The Standards of Practice also require College members to “inform clients early in their relationship of the limits of confidentiality of information.”[8] In view of this requirement, members may wish to consider developing a communication technology policy that outlines potential risks to clients as well as their professional obligations as regulated professionals.[9] Clients should be provided with this information in order to make informed decisions with respect to the benefits and limitations of the services being provided.

Developing a Social Media and Communication Technology Policy

The Standards of Practice require members to “establish and maintain clear and appropriate boundaries in professional relationships for the protection of clients.”[10] In terms of communication technology, this means that members should be transparent about the purposes for which they will communicate using communication technology. For example, members may wish to be explicit with their clients about whether they can share clinical reflections via text message or email, or instead reserve these platforms for administrative purposes, such as scheduling appointments. Members would also be well advised to reflect upon how often and when they will check emails and other correspondence from their clients, and when or under what circumstances they will respond. This information should be clearly communicated to clients at the beginning of the professional relationship as well as later, if necessary.
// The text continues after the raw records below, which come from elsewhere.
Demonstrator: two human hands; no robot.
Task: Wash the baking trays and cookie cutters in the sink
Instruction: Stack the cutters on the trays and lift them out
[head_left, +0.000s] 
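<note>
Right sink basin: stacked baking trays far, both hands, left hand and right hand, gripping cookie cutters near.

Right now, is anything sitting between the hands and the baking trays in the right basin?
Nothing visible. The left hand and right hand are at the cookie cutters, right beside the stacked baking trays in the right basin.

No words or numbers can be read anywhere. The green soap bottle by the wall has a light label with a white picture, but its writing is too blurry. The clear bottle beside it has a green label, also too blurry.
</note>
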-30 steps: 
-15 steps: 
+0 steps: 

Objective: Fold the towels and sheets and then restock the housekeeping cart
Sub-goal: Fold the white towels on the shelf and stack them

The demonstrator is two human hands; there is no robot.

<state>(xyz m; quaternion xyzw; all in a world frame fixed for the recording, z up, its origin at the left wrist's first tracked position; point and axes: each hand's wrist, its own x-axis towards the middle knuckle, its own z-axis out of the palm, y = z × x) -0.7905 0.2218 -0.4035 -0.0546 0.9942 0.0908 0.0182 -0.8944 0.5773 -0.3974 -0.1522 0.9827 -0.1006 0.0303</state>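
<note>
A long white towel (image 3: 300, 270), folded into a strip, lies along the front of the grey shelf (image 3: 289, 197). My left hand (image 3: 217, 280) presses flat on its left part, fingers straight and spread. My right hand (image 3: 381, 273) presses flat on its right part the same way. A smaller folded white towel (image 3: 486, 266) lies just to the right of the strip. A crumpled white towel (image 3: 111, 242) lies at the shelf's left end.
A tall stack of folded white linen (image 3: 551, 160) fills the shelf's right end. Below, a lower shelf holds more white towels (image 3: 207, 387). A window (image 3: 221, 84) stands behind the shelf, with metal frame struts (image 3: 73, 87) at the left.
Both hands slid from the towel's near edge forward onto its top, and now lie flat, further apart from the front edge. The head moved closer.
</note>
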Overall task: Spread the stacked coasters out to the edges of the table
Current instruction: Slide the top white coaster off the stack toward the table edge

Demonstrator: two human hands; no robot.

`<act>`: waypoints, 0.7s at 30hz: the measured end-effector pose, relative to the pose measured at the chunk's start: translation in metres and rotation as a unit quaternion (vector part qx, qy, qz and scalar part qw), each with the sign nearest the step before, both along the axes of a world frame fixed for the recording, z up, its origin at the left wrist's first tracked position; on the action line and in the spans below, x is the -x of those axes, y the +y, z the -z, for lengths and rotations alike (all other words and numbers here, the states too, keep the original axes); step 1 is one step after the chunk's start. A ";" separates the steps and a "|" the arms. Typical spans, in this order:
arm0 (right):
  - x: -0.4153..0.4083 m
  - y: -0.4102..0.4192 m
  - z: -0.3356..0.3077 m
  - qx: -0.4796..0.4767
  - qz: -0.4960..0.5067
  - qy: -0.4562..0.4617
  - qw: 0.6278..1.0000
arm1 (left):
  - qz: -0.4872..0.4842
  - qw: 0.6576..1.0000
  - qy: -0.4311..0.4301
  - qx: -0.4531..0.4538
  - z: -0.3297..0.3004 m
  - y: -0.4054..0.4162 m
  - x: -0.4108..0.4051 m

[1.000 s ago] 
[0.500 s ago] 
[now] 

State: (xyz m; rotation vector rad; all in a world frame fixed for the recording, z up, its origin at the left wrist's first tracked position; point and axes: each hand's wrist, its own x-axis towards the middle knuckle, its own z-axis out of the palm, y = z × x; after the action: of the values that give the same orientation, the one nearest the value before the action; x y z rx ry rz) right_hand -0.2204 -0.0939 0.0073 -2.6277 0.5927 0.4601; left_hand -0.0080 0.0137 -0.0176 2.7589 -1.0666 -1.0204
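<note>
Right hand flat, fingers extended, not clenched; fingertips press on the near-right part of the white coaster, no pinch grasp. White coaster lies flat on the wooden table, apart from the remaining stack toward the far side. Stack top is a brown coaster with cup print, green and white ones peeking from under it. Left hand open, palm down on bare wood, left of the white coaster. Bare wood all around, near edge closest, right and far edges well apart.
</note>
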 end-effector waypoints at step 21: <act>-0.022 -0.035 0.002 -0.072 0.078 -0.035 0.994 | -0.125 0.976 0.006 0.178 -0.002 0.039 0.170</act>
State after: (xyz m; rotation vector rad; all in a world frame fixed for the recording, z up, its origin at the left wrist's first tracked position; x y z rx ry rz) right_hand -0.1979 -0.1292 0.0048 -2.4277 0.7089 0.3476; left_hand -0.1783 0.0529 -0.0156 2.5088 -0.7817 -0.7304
Consider the following scenario:

A client tells a member in an initial session that he has a blog where he shares reflections about his personal life. After the session, the member goes online to review the client’s blog. She informs the client that she has done so at their next session. The client feels that this is an invasion of his privacy, but does not feel comfortable communicating this fact in the session. After the session, the client writes an angry email to the member. The member does not respond to the client email, which upsets the client further.  At the next session, the member discusses the email with the client, explaining that the email is part of the client’s clinical record. The client becomes even more upset, stating that he would not have written the email if it was going to become part of his “permanent record”. The client terminates the session at this point. Upon further consideration, the member decides that the therapeutic relationship cannot be repaired; in order to avoid a confrontation, she terminates the professional relationship with the client via email.

In this scenario, it may have been helpful for the member to consider the following prior to deciding to use communication technology in her work with her client:

  • What is their policy on searching information about their client online?
  • What information will be shared using electronic communication outside of clinical sessions?
  • How often will they read messages sent to them by clients?
  • Will they respond to messages sent via electronic communication?
  • What will be documented or included in the client record?
  • What other Standards of Practice are applicable to this situation?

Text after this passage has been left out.